What you will do: For the material that follows, return exactly the lines from the one with "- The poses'" through the one with "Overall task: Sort", both ends included.

★ ★ ★ ★

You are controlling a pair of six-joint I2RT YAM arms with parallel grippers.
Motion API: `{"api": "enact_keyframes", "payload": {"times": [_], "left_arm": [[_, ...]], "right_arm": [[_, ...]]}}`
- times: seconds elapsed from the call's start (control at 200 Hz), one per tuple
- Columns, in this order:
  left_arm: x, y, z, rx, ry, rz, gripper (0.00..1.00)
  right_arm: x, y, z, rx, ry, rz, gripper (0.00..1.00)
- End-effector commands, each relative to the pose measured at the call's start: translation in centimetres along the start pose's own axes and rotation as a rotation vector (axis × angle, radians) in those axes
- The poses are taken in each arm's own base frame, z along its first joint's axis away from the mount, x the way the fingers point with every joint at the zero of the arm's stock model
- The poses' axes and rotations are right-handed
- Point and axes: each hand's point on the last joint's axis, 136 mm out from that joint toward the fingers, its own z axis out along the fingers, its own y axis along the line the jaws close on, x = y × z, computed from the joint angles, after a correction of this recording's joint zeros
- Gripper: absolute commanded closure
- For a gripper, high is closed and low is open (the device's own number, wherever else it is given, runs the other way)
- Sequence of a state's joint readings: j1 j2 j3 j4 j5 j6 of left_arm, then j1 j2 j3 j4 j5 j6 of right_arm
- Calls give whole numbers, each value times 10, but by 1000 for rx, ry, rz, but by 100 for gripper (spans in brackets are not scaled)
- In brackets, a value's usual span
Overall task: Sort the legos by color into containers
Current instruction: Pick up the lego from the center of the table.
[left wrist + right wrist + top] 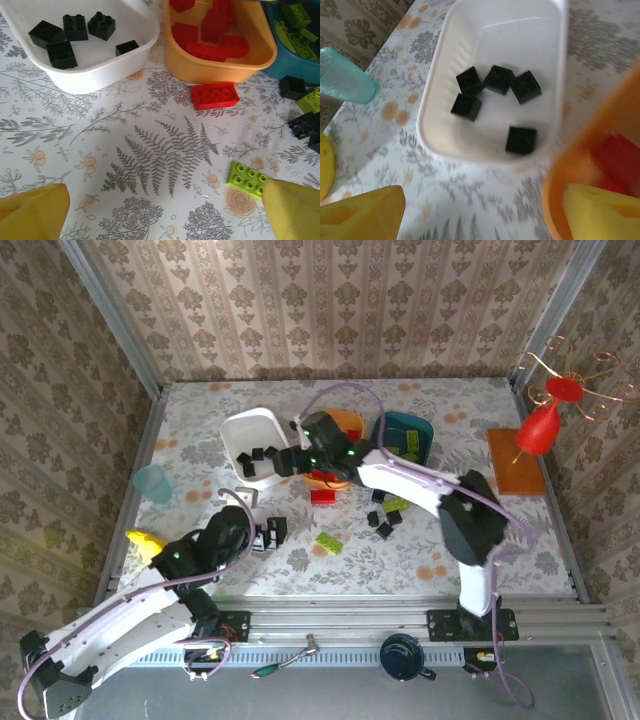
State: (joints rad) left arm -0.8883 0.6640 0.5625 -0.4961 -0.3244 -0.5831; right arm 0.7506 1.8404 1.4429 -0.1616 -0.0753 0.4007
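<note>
The white tub (240,430) holds several black legos (499,80). Beside it, the orange tub (220,67) holds red legos (215,30), and the dark teal tub (410,430) holds lime-green ones (300,20). On the table lie a red lego (215,96), a green lego (247,177) and a few black ones (292,87). My right gripper (482,215) hangs open and empty over the gap between the white tub (435,135) and the orange tub (555,190). My left gripper (162,210) is open low over bare table, the green lego by its right finger (292,210).
A translucent pale-blue cup (153,483) and a yellow object (143,543) stand at the left. An orange mat (515,462) with a red and wire stand (540,425) is at the right. More black and green legos (388,512) lie before the teal tub.
</note>
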Motion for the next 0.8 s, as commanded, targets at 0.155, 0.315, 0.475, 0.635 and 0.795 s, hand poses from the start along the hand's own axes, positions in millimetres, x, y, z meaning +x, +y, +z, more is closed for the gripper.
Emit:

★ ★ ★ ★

Written answer:
- The poses' axes and rotations are right-handed
- Point and axes: each hand's point on the last joint's axis, 136 mm out from that joint toward the fingers, its own z axis out along the fingers, its own y axis along the line the jaws close on, x = y × z, computed from the joint angles, after a correction of this recording's joint zeros
- Gripper: absolute commanded closure
- For a gripper, high is closed and low is open (the device's own number, wherever else it is given, runs the other way)
- Sequence of a state's joint readings: j1 j2 j3 j4 j5 j6 of left_arm, then j1 j2 j3 j4 j5 j6 of right_arm
- Calls give whole numbers, each value times 10, but by 1000 for rx, ry, rz, but by 100 for gripper (spans in brackets are not scaled)
- In brackets, a value's usual span
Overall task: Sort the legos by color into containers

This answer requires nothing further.